I have a use case where i want to group all events within an hour and have an average out of it.
So for ex events from 01 to 02 hour (including event at exact 02) to be included in the average but what i see is the event at 02 is considered at 03 instead of 02 if ceil function is used.
I see ceil function behaviour in sql is different.
Even as per the definition here http://druid.io/docs/latest/misc/math-expr.html
it should return integer greater than or equal but it doesnt seem to return equal .
Is this as expected ?
Is there a function that adhere to my usecase that i can use?
Thanks in advance
I can confirm that I am seeing what you are seeing, this is indeed very strange way for CEIL to act (not what I would expect). I think an issue should be raised.

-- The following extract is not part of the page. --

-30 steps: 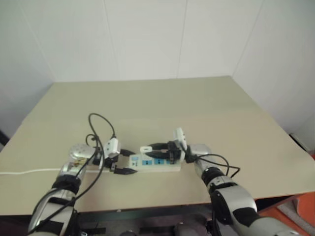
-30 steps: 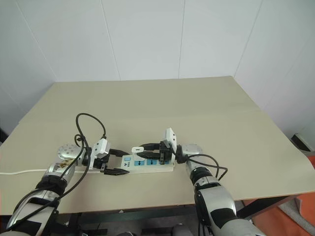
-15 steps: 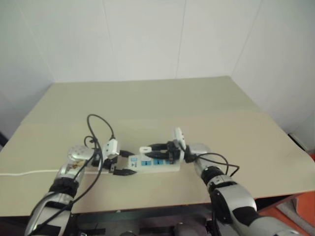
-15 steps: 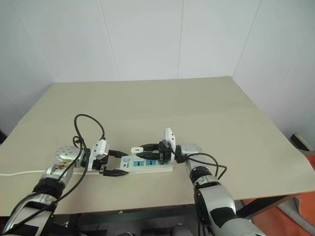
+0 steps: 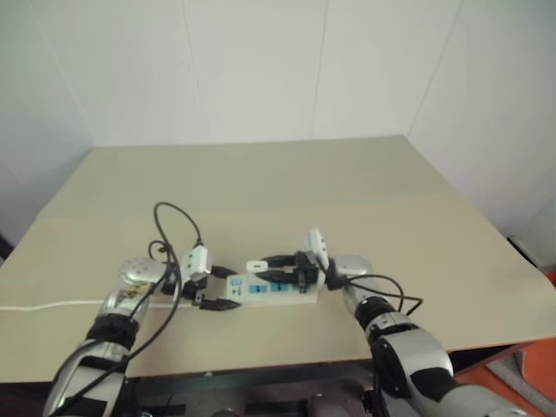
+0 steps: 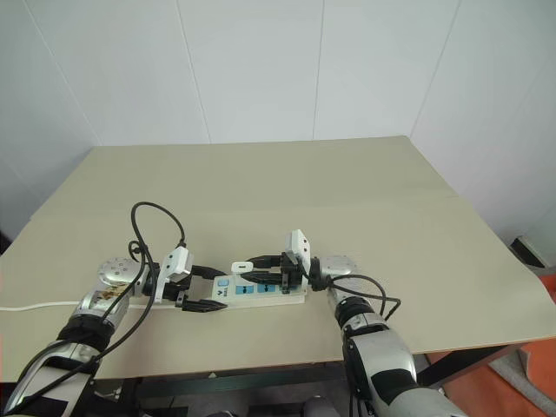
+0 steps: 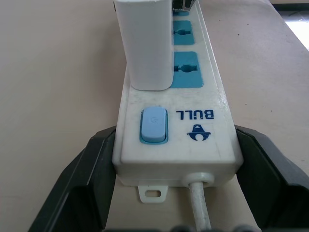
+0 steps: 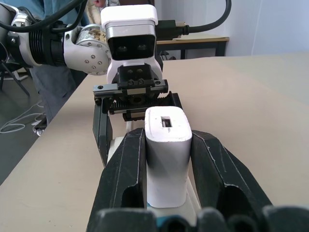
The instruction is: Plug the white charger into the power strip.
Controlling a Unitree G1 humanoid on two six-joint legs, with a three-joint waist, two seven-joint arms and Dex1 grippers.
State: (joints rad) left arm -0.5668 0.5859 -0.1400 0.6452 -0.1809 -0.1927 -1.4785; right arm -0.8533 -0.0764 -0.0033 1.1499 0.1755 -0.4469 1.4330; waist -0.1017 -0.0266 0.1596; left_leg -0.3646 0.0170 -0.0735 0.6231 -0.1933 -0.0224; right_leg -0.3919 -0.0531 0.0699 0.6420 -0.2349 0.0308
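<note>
The power strip point(image 6: 261, 294) lies flat near the table's front edge, its blue switch point(image 7: 153, 125) at the left end. My left gripper point(image 6: 208, 288) grips that end, one black finger point(image 7: 82, 183) pressed against each long side. The white charger point(image 8: 166, 154) stands upright on the socket nearest the switch, its base against the strip's face and its prongs hidden. My right gripper point(image 8: 168, 139) reaches in from the right and is shut on the charger's two sides. Two blue sockets point(image 7: 186, 70) beyond the charger are bare.
The strip's white cord point(image 6: 35, 304) runs left off the table point(image 6: 347, 191). Black cables point(image 6: 156, 217) loop above my left wrist. The table's front edge is close behind the strip. A person point(image 8: 58, 87) stands beyond the table's left end in the right wrist view.
</note>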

As for your use case of “i want to group all events within an hour and have an average out of it”, how come FLOOR (or CEIL as it works now) does not work for you?
This happens because what CEIL( TO Y) does in Druid is return the (exclusive) upper bound of the time bucket that includes . In particular, because it’s exclusive, it will never be equal to the timestamp. If you pass in something that is at the bottom end of a bucket (like you did) then you’ll get the start of the next bucket.
The function doesn’t seem to be standardized (at least I can’t find docs on it as a standard SQL function anywhere) so I guess it can behave however we want. IMO the current behavior is a bit weird, since it’s non-idempotent. So it would make more sense to special case it so it returns the provided timestamp if that timestamp is already the upper bound of a time bucket.
I raised this issue: https://github.com/apache/incubator-druid/issues/7777
Thanks Gian for helping and creating the issue . This is helpful
Thanks for checking this. So the way we show the data in ui is all the events that come from lets say 9.00 to 10.00 is shown on the chart(bar graph) at 10.00 . so we have to do groupby ceil(__time) but problem is lot of events come at dot 10.00 which gets ceiled to 11 and that leads lot of discrepency on the data we show for time 10.00.
Hope my explanation about the use case is clear